Abstractly invertible modules
A finitely generated $A$-module $M$ is abstractly invertible if equivalently:
a) $M$ is finitely generated projective of rank one.
b) There exists some $A$-module $N$ such that $M\otimes_A N \simeq A$ as $A$-modules.

If these conditions hold, then $N$ is necessarily isomorphic to the dual $A$-module $M^*=\operatorname{Hom}_A(M,A)$ and the canonical $A$-linear map $M^*\otimes_A M:\phi \otimes m\mapsto \phi(m)$ is an isomorphism.
The isomorphism classes of these abstractly invertible modules form a group, the Picard group $\operatorname{Pic}(A)$, in which multiplication is given by tensor product: $[M]\cdot[N]=[M\otimes_A N]$, the neutral element is $1=[A]$ and the inverse is determined by $[M]^{-1}=[M^*]$, which explains the terminology invertible module.

Concretely invertible modules
Suppose now that $A$ is a domain with field of fractions $\operatorname{Frac}(A)=K$.
A sub-$A$-module $I\subset K$ is concretely invertible if there exists another sub-$A$-module $J\subset K$ such that $I\cdot J=A$ (here $I\cdot J$ is the $A$-submodule generated by the $i\cdot j$'s with $i\in I$, $j\in J$).

Theorem The module $I$ is concretely invertible if and only if it is abstractly invertible.

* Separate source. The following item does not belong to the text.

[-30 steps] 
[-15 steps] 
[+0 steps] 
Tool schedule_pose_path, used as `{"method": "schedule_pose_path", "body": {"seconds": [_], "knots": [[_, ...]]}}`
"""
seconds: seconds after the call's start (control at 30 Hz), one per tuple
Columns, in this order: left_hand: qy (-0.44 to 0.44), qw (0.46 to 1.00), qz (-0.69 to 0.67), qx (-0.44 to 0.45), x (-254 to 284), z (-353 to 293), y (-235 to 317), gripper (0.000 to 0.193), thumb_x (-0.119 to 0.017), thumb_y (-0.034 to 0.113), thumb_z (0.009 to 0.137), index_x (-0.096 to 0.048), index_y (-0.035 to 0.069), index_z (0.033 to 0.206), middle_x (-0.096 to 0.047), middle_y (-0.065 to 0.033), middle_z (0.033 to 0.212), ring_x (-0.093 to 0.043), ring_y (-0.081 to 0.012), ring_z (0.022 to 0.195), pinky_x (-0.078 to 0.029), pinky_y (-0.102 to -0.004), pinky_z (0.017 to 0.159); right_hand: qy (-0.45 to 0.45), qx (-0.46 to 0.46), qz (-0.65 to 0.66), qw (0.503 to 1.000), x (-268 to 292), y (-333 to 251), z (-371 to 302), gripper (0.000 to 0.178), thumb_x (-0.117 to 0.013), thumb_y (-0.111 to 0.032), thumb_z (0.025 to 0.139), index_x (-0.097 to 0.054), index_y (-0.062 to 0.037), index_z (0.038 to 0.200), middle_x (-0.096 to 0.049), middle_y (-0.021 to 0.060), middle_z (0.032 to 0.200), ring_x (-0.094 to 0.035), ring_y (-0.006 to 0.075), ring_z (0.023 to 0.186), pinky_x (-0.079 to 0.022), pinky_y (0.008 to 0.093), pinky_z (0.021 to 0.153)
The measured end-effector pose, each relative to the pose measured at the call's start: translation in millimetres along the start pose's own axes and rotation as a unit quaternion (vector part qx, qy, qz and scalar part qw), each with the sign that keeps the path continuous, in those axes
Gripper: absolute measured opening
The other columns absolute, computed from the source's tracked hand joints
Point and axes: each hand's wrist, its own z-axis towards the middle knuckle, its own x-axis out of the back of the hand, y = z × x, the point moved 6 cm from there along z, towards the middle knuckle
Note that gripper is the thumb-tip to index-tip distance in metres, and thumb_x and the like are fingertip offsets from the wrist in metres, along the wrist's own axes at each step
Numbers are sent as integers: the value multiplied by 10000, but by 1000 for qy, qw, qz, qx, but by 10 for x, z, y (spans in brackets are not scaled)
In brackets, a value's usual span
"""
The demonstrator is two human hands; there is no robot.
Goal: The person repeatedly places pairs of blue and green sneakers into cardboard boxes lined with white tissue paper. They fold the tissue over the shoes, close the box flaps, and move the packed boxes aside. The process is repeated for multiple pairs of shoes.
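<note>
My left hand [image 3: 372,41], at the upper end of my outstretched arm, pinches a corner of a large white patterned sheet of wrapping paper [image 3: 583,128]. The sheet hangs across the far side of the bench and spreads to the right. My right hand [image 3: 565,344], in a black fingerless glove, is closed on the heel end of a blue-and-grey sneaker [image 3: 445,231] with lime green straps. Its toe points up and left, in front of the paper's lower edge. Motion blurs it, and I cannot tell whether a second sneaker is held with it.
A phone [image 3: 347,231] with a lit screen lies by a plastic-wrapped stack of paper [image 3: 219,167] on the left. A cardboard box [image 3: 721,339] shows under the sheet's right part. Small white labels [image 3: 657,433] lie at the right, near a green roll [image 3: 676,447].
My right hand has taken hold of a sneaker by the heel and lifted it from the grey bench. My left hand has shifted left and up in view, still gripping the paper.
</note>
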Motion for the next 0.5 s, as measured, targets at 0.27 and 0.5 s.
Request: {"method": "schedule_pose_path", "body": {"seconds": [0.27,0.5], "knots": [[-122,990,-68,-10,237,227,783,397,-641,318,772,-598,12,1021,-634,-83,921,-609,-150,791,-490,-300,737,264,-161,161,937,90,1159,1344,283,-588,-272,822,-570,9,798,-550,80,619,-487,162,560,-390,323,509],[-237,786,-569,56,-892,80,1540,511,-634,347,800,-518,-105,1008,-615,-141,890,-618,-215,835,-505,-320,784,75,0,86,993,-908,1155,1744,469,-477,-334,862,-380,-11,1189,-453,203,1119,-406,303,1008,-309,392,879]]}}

If this is the case the submodule $J= A:I=\left\{j\in K\middle|Aj\subset A\right\}$ is the only submodule of $K$ such that $I\cdot J=A$.
Moreover the canonical $A$-linear map $I\otimes J\to A:i\otimes j \mapsto i.j$ is an isomorphism, so that $J$ is a concrete incarnation of the inverse of $I$, namely $[I]^{-1}=[J]$

Bibliography An excellent reference is Chapter 2 of Bourbaki's Commutative Algebra.

Edit: generalization
The most general point of view is that of a locally free sheaf $\mathcal L$ of rank one on a ringed space $X$. This means that $X$ can be covered by open subsets $U_i$ such that $\mathcal L|U_i \simeq\mathcal O_{U_i}$.
Isomorphism classes of such sheaves constitute the Picard group $\operatorname{Pic}(X)$ of the ringed space $X$.
This applies to algebraic varieties, schemes, complex spaces, differential manifolds, ...
If $X=\operatorname{Spec}(A)$ is the affine scheme corresponding to a ring $A$, this group $\operatorname{Pic}(X)$ is isomorphic to the group $\operatorname{Pic}(A)$ defined above under the correspondence associating to the sheaf $\mathcal L$ the $A$-module $M=\Gamma (X, \mathcal L)$.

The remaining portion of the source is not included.